● EXERCISE OBJECTIVE: For every line of the material below, check for the string "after" and return the line if it is there.
· · · · ·
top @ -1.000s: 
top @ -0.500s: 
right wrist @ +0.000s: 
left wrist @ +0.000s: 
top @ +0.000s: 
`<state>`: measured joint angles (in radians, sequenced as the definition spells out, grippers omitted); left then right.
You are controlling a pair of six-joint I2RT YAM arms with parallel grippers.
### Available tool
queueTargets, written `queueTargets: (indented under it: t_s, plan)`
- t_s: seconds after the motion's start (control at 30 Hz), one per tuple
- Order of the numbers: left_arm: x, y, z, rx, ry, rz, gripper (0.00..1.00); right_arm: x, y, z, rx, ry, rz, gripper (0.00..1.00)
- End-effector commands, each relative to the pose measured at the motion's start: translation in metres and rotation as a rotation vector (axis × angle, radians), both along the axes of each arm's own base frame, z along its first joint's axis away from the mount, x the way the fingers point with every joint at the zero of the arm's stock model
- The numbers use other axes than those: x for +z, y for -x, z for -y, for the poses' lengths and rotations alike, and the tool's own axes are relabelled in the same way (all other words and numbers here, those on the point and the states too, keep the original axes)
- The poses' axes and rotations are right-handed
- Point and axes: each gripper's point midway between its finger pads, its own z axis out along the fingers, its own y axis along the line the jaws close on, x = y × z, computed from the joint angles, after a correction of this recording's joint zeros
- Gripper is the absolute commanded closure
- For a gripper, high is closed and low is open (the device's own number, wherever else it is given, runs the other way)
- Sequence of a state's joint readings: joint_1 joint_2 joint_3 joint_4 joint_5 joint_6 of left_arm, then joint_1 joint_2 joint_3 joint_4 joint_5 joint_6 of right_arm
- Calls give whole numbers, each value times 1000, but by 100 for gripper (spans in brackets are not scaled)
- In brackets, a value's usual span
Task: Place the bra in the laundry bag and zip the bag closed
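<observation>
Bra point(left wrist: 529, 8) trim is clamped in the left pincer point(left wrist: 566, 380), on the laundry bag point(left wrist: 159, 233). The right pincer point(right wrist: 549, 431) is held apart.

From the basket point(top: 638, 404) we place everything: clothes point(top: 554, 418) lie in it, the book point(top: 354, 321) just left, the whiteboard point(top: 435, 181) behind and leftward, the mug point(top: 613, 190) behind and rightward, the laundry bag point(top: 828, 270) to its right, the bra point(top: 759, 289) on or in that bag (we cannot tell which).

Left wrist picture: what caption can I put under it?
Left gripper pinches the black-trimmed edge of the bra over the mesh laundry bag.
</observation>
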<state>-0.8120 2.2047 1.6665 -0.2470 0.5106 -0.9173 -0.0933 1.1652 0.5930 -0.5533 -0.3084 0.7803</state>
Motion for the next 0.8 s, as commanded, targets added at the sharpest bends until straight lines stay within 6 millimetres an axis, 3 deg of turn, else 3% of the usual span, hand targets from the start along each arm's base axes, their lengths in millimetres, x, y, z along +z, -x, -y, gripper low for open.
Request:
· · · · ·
● RESULT BELOW:
- t_s: seconds after the motion's start (control at 30 Hz), one per tuple
- Point and axes: each gripper's point midway between its finger pads, its own z axis out along the fingers, its own y axis along the line the jaws close on, x = y × z, computed from the joint angles, after a correction of this recording's joint zeros

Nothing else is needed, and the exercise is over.